Provided information
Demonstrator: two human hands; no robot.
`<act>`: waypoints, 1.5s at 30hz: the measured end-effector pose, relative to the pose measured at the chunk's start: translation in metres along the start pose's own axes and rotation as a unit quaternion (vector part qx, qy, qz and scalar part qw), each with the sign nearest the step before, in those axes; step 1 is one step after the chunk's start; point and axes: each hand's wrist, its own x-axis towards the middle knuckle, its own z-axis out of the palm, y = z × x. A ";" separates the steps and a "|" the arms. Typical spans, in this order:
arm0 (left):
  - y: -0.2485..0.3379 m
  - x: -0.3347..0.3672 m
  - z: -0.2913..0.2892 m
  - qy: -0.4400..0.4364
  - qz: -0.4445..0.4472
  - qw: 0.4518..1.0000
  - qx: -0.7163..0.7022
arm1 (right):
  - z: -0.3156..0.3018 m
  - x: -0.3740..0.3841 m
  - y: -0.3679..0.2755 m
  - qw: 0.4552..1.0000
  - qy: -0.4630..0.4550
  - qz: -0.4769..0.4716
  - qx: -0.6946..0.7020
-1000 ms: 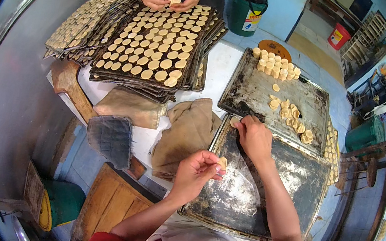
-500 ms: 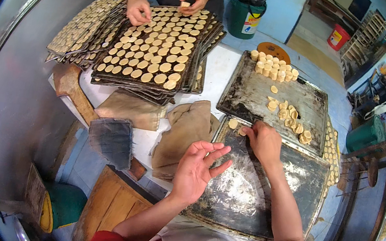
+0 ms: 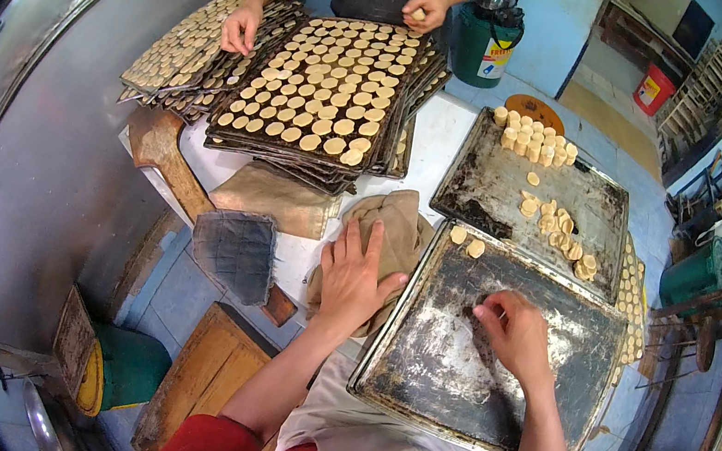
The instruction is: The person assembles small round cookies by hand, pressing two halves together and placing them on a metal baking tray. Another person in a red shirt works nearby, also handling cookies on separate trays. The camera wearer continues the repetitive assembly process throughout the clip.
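My left hand (image 3: 352, 273) lies with fingers spread on a crumpled brown cloth (image 3: 409, 219), just left of a dark, worn baking tray (image 3: 416, 355). Above the middle of that tray hovers my right hand (image 3: 516, 336), its thumb and fingers curled together; whatever they may hold is hidden. Two flat pale dough rounds (image 3: 475, 248) lie at the tray's far left corner. Beyond it, a second tray (image 3: 480, 176) carries a loose heap of dough rounds (image 3: 557, 223) and upright stacks of them (image 3: 537, 143) along its far edge.
Across the table, a co-worker's hands (image 3: 241, 27) are over stacked trays filled with dough rounds (image 3: 316, 88). A folded tan cloth (image 3: 276, 199), a dark blue quilted pad (image 3: 235, 253) and a wooden-handled piece (image 3: 161, 158) lie left of me. Green bins (image 3: 130, 368) stand on the floor.
My right hand has moved from the tray's far left corner back toward its middle, uncovering a second dough round there. My left hand has come down, palm turned over, onto the brown cloth.
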 end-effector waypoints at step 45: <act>0.082 -0.084 -0.057 -0.278 -0.080 -0.020 -0.957 | 0.033 0.004 -0.077 0.892 0.414 -0.162 0.079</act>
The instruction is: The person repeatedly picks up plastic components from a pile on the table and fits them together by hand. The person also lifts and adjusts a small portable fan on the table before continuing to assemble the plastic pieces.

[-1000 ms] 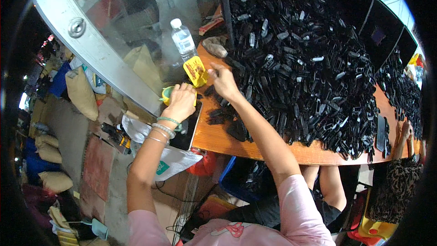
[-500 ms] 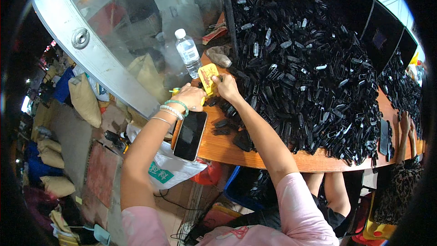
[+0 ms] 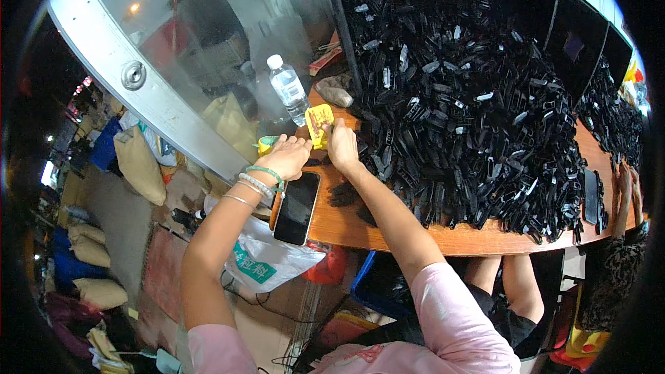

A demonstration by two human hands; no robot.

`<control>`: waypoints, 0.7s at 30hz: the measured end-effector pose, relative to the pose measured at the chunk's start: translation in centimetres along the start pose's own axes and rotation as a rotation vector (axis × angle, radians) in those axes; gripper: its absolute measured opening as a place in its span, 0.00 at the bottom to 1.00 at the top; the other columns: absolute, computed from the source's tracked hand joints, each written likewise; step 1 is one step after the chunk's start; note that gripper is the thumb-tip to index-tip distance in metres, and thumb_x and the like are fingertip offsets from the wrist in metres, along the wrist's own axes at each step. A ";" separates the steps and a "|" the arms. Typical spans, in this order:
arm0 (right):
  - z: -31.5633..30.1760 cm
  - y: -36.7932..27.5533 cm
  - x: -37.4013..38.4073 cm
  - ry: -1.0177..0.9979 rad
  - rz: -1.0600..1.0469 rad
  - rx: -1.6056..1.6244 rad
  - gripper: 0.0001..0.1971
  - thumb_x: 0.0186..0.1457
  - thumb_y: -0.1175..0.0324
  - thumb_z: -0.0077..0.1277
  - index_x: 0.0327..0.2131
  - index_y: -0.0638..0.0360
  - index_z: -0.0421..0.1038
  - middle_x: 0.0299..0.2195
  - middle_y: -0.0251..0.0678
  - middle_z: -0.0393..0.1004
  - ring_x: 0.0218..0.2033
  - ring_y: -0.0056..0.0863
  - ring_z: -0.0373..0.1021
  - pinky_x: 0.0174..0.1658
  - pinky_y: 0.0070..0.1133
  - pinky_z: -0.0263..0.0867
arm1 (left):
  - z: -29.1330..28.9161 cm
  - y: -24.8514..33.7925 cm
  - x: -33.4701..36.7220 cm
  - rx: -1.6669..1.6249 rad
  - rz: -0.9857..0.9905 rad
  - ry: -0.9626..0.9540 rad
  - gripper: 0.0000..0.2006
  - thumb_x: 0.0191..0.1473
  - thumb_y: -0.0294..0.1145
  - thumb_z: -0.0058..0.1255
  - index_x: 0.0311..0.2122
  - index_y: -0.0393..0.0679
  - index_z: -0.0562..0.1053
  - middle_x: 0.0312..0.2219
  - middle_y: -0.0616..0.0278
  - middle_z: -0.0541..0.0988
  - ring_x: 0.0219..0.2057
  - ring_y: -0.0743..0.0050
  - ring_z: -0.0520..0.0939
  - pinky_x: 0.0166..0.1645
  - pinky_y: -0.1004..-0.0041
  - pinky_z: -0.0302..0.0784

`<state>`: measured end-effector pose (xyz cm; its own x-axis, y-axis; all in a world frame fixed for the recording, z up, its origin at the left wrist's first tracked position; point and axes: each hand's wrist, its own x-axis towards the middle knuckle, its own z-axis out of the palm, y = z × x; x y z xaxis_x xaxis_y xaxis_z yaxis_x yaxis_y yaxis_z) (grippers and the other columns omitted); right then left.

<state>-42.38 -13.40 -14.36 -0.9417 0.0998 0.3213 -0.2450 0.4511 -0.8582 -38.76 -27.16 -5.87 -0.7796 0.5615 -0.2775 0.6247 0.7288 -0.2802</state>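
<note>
My right hand point(image 3: 341, 145) grips a yellow, flat, rounded piece point(image 3: 319, 122) with dark marks on its face, held tilted up over the table's left end. Close beside it, my left hand point(image 3: 289, 157) lies palm down with fingers stretched toward the yellow piece; what is under its palm is hidden. Against the left hand's outer side sits a small round yellow item with a green rim point(image 3: 267, 144), partly covered. A black-screened phone point(image 3: 296, 209) rests on the table just below my left wrist.
A clear water bottle with a white cap point(image 3: 289, 90) stands behind my hands. Small black plastic parts point(image 3: 471, 131) heap across the wooden table point(image 3: 443, 241). A metal-framed glass panel point(image 3: 149, 83) borders the left. Another person's hands point(image 3: 627, 190) are at far right.
The yellow piece and my right hand have dipped slightly. My left hand's fingers have flattened out, and more of the round yellow item shows beside them. The whole view has shifted a little.
</note>
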 end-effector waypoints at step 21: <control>-3.7 -1.9 1.8 -0.197 0.273 0.832 0.18 0.62 0.65 0.40 0.53 0.63 0.63 0.41 0.37 0.73 0.41 0.22 0.69 0.45 0.20 0.64 | 1.3 -1.9 1.6 0.645 0.345 0.533 0.27 0.52 0.31 0.37 0.60 0.45 0.55 0.59 0.48 0.54 0.63 0.56 0.52 0.65 0.61 0.47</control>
<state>-42.79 -10.74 -10.68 -0.9954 -0.0790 0.0544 -0.0222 -0.3624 -0.9318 -41.11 -28.12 -6.99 -0.3615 0.9321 -0.0235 0.6064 0.2158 -0.7653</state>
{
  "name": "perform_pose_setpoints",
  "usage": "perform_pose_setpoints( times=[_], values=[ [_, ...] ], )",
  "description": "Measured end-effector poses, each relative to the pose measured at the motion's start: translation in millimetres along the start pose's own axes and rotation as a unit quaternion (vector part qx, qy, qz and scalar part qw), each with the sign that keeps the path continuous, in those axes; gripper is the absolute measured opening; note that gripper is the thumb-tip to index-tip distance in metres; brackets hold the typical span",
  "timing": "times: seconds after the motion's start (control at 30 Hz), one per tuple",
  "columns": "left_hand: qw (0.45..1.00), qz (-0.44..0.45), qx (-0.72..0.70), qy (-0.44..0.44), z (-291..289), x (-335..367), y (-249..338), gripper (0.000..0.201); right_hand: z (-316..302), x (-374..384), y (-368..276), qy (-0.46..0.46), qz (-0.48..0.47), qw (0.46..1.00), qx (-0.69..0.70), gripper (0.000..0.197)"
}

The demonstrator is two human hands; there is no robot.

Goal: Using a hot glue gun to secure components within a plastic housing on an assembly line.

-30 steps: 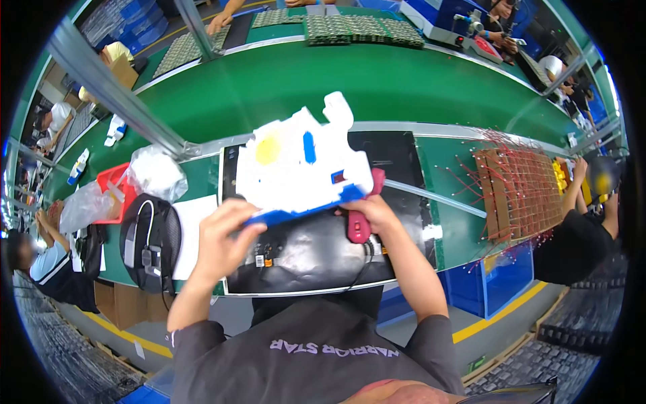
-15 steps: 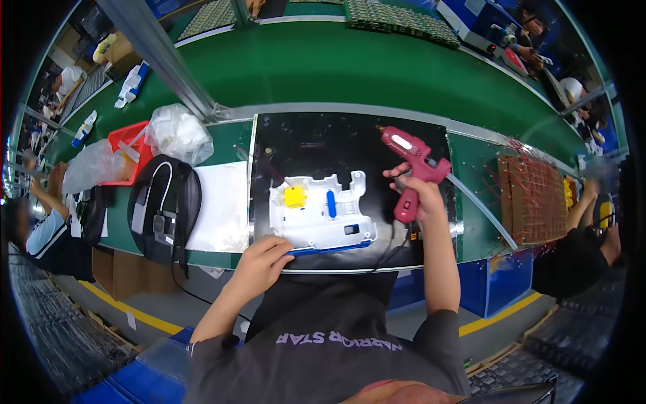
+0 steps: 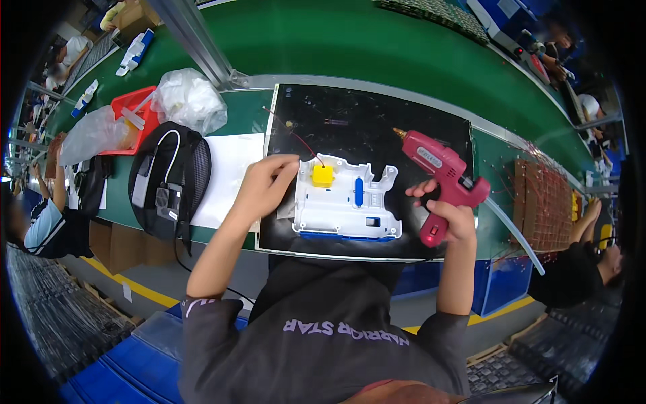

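On the black work mat [image 3: 363, 108] lies a white plastic housing [image 3: 336, 212] with a blue lower edge, its inner side facing up. It carries a yellow square block [image 3: 322, 176] with a thin red wire and an upright blue strip [image 3: 359, 192]. My left hand [image 3: 264, 185] is at the housing's upper left corner, thumb and fingers closed on its edge; the exact fingertip contact is partly hidden. My right hand [image 3: 454, 217] is wrapped around the handle of a red hot glue gun [image 3: 434, 158], right of the housing. Its nozzle points up and left, away from the housing.
A translucent glue stick [image 3: 515, 232] trails from the gun's back. At left are a black mesh bag [image 3: 192, 165], white paper [image 3: 232, 165], a red bin [image 3: 145, 138] and plastic bags [image 3: 188, 101]. Red-wired parts [image 3: 548, 205] stand at right. People work on both sides.
My left hand has moved from the housing's near left corner up to its far left corner. My right hand keeps hold of the glue gun. The whole view has shifted.
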State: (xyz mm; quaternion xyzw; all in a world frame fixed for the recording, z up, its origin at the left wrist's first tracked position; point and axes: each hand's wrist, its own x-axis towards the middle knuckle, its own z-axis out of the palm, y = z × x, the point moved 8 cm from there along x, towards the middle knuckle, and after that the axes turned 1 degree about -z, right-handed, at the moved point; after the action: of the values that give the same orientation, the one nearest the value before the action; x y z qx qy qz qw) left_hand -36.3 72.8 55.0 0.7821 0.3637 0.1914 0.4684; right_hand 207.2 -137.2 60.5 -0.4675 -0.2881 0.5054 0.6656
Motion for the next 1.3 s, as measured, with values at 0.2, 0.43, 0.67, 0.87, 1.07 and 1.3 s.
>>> perform_pose_setpoints(
  times=[0.2, 0.43, 0.67, 0.87, 1.07, 1.3],
  values=[
    [0.992, -0.06, -0.008, -0.11, 29.4, 50.4, -23.6, 0.037, 29.7, -6.9, -0.3, -0.027, 0.035, 0.998, -0.041, 0.03],
    [0.965, -0.047, -0.244, -0.085, 52.0, 65.4, -34.6, 0.027, 48.8, -10.0, 5.0, -0.09, 0.034, 0.988, -0.122, 0.023],
    [0.933, -0.089, -0.323, -0.134, 66.0, 65.3, -27.8, 0.027, 49.1, -9.9, 9.5, -0.084, 0.048, 0.988, -0.123, 0.023],
    [0.966, -0.024, -0.21, -0.15, 66.3, 63.5, -26.4, 0.022, 47.4, -11.8, 14.8, -0.086, 0.063, 0.983, -0.152, 0.022],
    [0.981, -0.025, -0.115, -0.154, 67.5, 58.3, -30.3, 0.02, 58.6, -12.5, 21.6, -0.084, 0.11, 0.973, -0.183, 0.02],
    [0.958, -0.025, -0.22, -0.18, 73.0, 48.4, -22.6, 0.019, 66.2, -18.4, 28.3, -0.065, 0.132, 0.939, -0.31, 0.015]
  ],
)
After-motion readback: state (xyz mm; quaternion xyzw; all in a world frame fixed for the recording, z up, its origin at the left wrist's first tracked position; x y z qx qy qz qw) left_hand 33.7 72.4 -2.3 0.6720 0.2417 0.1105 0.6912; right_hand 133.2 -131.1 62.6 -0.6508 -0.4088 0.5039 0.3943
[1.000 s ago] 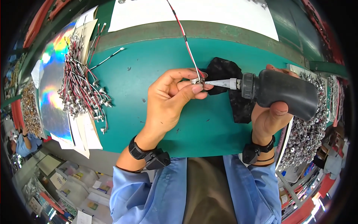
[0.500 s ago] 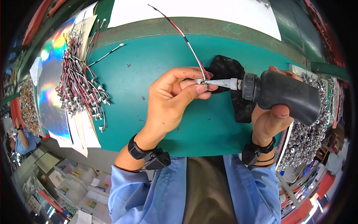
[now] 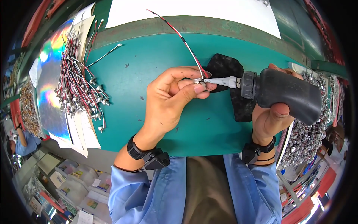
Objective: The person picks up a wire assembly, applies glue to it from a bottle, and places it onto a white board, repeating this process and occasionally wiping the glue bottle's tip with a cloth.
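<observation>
Between the thumb and fingers of my left hand (image 3: 166, 104) is a small silvery metal component with wires (image 3: 182, 39). Its red, black and white leads rise away from me, with the free end over the bench's far edge. My right hand (image 3: 269, 121) is wrapped round a black squeeze bottle (image 3: 291, 95), tipped sideways. The bottle's pale tapered nozzle (image 3: 222, 81) points left, its tip at the component beside my left fingertips. Whether the tip touches the metal, I cannot tell. Underneath, a black cloth (image 3: 240, 106) lies on the green mat (image 3: 123, 74).
To the left, a heap of similar wired components (image 3: 76, 82) lies on papers and a shiny iridescent sheet (image 3: 48, 97). A tray of many small metal parts (image 3: 304, 140) stands at the right. White paper (image 3: 194, 9) covers the far side. Another person's arm (image 3: 23, 138) shows far left.
The wires' free end has dipped slightly, and the whole view has shifted a little. Both hands keep their grips, with the nozzle tip still at the component.
</observation>
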`<state>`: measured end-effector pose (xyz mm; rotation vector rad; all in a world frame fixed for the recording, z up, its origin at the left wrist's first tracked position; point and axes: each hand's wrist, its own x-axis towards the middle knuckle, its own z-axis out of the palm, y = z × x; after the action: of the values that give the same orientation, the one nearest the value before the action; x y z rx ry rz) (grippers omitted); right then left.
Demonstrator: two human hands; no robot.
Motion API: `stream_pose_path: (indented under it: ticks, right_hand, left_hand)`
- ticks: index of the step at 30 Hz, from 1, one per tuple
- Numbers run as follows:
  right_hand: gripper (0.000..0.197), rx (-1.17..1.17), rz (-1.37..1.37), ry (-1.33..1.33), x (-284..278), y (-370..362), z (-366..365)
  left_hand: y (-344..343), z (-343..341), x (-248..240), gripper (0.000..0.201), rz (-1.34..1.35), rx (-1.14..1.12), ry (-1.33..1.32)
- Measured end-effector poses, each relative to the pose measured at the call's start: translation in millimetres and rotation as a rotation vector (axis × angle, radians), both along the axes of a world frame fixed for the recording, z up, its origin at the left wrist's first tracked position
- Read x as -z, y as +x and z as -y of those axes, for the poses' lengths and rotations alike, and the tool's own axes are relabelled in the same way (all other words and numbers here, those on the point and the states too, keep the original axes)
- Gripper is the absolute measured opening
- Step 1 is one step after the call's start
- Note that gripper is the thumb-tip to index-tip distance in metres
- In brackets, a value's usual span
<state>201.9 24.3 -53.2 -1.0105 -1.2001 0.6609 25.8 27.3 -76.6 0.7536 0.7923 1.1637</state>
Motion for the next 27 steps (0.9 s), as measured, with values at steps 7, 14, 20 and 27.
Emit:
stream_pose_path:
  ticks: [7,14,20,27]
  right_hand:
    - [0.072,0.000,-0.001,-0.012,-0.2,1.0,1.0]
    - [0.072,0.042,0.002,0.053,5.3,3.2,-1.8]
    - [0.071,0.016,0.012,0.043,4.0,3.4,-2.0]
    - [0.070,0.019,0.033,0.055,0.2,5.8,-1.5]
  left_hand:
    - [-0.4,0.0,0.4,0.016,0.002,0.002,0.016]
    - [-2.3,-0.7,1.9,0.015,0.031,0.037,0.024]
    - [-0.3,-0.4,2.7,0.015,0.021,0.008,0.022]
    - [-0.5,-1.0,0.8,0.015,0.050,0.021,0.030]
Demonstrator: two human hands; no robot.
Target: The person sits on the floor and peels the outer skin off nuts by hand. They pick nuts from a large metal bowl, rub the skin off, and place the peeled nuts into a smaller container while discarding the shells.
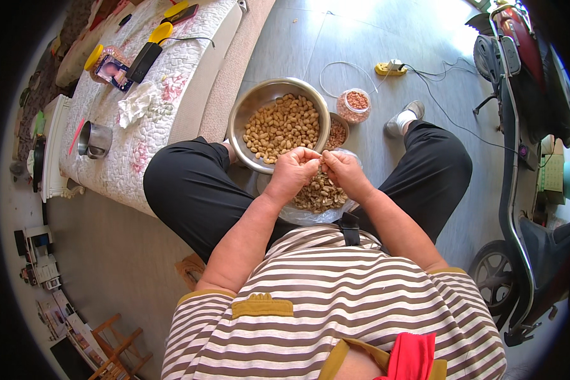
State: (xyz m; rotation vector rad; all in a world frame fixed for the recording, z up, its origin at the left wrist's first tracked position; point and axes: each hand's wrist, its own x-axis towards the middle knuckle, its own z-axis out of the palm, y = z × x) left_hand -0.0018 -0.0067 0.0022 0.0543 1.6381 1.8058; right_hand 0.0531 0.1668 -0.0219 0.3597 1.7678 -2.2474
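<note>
My left hand point(292, 172) and my right hand point(346, 172) meet fingertip to fingertip in front of me, both pinching a small peanut that the fingers mostly hide. Right below them, a clear plastic bag point(308, 217) lies open between my legs, heaped with cracked peanut shells point(324, 194). Beyond my left hand stands a wide stainless steel bowl point(234, 127) of unshelled peanuts point(285, 126). Close to its right side, a smaller bowl point(346, 127) holds shelled reddish kernels point(335, 135). Behind that is a clear plastic jar point(353, 114) with more kernels.
A quilted bed point(118, 137) at left carries a steel cup point(95, 139), crumpled tissue point(140, 102), a phone point(114, 72) and a yellow-lidded jar point(93, 58). A yellow power strip point(390, 69) with cables lies on the floor. An electric scooter point(508, 166) stands at right.
</note>
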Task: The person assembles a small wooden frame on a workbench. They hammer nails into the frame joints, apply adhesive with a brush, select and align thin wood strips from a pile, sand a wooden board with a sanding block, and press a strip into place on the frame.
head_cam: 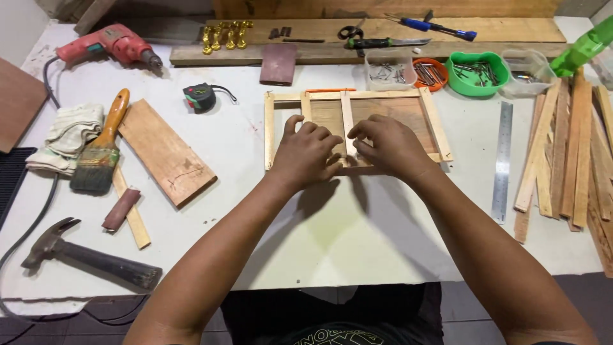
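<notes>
Head view. A wooden frame (pixel 357 128) lies flat at the centre of the white bench (pixel 319 243), just in front of the person. It is rectangular, built of thin pale strips: a long top rail, two side strips, and two upright strips inside. Behind the strips sits a darker brown panel with visible grain; the left bay shows the white bench through it. The right side strip runs slightly aslant and overshoots the bottom corner.

The left hand (pixel 306 153) rests palm down on the lower left of the frame, fingers curled onto the bottom rail. The right hand (pixel 391 145) lies beside it on the lower right, fingertips on the middle upright strip. Each grip is narrow, pressing on the wood rather than wrapped round it; thumbs hidden, so whether anything is pinched I cannot tell.

Left of the frame: tape measure (pixel 200 97), brown board (pixel 166 152), paintbrush (pixel 101 153), hammer (pixel 83 255), red drill (pixel 108 43). Right: steel ruler (pixel 502 160), loose wooden slats (pixel 568 160). Behind: a green bowl of nails (pixel 477 73).
</notes>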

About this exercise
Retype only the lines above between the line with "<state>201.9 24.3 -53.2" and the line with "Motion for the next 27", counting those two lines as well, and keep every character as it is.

Solved problem
<state>201.9 24.3 -53.2 -1.0105 -1.2001 0.6609 25.8 27.3 -76.6 0.7536 0.7923 1.1637</state>
Motion for the next 27 steps (0.9 s), as measured, with values at steps 7, 14, 20 and 27.

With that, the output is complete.